##### RAW DATA #####

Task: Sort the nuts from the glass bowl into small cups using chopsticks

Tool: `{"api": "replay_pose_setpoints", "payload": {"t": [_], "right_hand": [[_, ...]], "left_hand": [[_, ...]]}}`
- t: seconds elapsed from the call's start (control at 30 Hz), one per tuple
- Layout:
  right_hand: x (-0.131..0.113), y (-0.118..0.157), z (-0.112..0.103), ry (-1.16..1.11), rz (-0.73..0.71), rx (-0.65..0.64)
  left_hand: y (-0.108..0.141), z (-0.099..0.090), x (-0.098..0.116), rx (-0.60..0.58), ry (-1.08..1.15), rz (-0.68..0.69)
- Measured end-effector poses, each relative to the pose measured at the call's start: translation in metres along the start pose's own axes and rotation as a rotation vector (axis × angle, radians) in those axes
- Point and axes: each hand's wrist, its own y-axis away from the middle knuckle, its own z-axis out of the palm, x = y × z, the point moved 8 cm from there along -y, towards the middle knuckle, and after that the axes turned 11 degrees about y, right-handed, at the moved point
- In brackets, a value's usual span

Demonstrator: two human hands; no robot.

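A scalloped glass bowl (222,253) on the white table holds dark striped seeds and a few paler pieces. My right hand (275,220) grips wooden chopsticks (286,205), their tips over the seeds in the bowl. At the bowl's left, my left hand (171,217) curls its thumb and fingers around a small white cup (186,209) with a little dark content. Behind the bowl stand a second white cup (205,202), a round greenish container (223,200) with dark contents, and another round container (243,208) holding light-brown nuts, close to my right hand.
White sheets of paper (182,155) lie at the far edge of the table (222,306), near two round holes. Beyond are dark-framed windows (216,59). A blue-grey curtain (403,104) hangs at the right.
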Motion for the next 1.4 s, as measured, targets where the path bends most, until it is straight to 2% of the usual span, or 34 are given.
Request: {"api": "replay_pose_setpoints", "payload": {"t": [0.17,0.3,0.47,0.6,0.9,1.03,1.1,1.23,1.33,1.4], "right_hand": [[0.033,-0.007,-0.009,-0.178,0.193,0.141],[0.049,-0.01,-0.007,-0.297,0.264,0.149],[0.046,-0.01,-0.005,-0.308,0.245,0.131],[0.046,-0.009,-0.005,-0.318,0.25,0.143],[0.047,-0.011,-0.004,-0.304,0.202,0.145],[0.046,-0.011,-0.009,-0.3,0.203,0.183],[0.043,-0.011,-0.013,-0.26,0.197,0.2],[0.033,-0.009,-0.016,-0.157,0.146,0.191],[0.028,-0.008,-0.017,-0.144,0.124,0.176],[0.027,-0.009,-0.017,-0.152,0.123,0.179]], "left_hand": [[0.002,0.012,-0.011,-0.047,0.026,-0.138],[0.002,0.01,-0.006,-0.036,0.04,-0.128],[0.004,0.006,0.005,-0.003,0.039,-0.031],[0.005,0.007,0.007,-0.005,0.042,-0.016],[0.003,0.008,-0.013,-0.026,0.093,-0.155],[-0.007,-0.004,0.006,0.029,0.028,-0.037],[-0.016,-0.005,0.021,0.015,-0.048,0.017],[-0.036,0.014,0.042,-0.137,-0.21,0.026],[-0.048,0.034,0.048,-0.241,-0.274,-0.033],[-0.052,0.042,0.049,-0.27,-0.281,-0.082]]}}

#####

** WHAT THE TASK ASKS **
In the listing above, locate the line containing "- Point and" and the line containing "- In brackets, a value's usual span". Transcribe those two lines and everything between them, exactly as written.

** COMPLETED EXERCISE **
- Point and axes: each hand's wrist, its own y-axis away from the middle knuckle, its own z-axis out of the palm, x = y × z, the point moved 8 cm from there along -y, towards the middle knuckle, and after that the axes turned 11 degrees about y, right-handed, at the moved point
- In brackets, a value's usual span

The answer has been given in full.